**Description of the task:**
Taking the line with "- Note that" as the first and the line with "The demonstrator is" as the last, set down exactly every line in that range from the entries below, and no more.

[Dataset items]
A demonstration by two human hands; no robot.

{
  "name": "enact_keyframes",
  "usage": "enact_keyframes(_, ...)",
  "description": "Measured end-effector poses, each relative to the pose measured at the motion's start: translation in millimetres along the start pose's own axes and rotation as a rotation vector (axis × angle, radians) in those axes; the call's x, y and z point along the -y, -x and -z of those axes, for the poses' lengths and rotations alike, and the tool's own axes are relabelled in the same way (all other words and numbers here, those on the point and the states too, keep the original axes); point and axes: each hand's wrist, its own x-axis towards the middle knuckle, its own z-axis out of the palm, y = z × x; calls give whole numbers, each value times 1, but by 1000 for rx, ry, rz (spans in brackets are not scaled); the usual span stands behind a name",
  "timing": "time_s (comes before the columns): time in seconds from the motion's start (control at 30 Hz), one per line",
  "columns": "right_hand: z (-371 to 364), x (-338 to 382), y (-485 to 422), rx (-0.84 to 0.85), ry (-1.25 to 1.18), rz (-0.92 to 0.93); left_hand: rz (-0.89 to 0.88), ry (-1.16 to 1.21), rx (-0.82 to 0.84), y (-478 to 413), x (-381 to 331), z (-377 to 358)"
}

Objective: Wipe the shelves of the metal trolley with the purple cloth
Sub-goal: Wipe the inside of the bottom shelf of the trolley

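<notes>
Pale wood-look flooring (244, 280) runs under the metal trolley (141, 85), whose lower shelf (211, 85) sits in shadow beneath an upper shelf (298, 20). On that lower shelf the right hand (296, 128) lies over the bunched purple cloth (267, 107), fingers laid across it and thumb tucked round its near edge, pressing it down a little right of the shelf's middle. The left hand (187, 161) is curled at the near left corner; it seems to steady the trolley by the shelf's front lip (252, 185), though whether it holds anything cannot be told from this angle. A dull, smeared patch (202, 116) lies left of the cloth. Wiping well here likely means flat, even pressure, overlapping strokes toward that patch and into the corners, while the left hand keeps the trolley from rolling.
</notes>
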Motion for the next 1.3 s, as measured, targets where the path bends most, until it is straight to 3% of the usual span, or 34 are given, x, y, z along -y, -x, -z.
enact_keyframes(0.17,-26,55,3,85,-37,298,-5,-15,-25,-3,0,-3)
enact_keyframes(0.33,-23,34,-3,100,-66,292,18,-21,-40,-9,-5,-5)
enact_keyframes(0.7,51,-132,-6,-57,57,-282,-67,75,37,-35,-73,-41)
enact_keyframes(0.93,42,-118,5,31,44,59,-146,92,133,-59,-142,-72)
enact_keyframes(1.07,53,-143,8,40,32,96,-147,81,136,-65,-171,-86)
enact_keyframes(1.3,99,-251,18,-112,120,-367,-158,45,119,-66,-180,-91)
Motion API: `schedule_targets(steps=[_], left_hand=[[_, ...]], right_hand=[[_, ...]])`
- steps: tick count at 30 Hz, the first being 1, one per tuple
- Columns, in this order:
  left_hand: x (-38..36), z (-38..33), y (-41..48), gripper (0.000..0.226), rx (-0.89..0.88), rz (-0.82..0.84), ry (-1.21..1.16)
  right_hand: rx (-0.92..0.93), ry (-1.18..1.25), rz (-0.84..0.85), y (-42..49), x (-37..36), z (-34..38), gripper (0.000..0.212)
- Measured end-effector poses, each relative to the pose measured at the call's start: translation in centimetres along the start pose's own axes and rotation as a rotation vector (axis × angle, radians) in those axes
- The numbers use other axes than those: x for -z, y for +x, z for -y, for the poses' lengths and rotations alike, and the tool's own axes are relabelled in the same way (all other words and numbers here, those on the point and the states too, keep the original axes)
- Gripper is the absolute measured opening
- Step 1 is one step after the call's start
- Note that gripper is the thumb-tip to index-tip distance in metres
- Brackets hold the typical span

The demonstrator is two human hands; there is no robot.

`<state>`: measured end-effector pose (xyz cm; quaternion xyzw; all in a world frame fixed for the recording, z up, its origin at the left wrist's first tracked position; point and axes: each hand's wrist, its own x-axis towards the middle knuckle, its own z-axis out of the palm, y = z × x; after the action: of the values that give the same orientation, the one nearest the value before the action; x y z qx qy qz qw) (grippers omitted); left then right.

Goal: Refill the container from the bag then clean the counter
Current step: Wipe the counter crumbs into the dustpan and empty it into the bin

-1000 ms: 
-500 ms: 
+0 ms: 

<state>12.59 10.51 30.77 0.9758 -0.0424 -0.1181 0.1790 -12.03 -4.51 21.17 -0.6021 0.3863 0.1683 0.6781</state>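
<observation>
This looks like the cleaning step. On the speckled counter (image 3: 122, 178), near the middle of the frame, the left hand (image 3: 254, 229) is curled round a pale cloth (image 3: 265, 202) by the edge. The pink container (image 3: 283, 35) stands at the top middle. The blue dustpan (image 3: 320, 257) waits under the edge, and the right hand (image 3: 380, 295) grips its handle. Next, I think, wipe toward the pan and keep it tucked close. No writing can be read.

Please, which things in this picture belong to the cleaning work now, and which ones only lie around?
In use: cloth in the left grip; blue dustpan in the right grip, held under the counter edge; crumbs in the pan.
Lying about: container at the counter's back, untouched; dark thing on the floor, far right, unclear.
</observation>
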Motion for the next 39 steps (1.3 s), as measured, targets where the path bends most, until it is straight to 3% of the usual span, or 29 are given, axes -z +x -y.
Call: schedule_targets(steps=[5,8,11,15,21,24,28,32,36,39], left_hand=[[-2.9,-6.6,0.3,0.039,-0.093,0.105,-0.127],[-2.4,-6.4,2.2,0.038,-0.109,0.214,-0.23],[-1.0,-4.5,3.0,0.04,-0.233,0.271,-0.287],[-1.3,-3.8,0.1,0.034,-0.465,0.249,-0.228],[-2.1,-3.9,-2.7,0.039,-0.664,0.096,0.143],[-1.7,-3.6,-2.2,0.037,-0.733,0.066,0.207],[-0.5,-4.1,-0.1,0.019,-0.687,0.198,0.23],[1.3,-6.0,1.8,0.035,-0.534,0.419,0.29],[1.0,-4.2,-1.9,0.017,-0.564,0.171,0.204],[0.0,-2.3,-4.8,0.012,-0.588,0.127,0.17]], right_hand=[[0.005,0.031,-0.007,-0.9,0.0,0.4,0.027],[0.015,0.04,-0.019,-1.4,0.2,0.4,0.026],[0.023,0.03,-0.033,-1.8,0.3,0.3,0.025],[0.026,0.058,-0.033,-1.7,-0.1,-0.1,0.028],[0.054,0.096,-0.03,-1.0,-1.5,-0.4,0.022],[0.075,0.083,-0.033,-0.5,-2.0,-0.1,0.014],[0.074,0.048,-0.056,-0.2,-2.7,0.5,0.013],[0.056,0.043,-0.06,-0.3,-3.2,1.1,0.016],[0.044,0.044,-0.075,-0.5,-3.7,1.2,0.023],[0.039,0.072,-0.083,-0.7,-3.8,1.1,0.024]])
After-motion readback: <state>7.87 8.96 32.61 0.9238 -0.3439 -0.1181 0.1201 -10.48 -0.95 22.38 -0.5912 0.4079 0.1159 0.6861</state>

**Answer to the problem:**
- Note that gripper is the thumb-tip to index-tip distance in metres
- Brackets hold the typical span

The demonstrator is two human hands; there is no robot.

No additional response is required.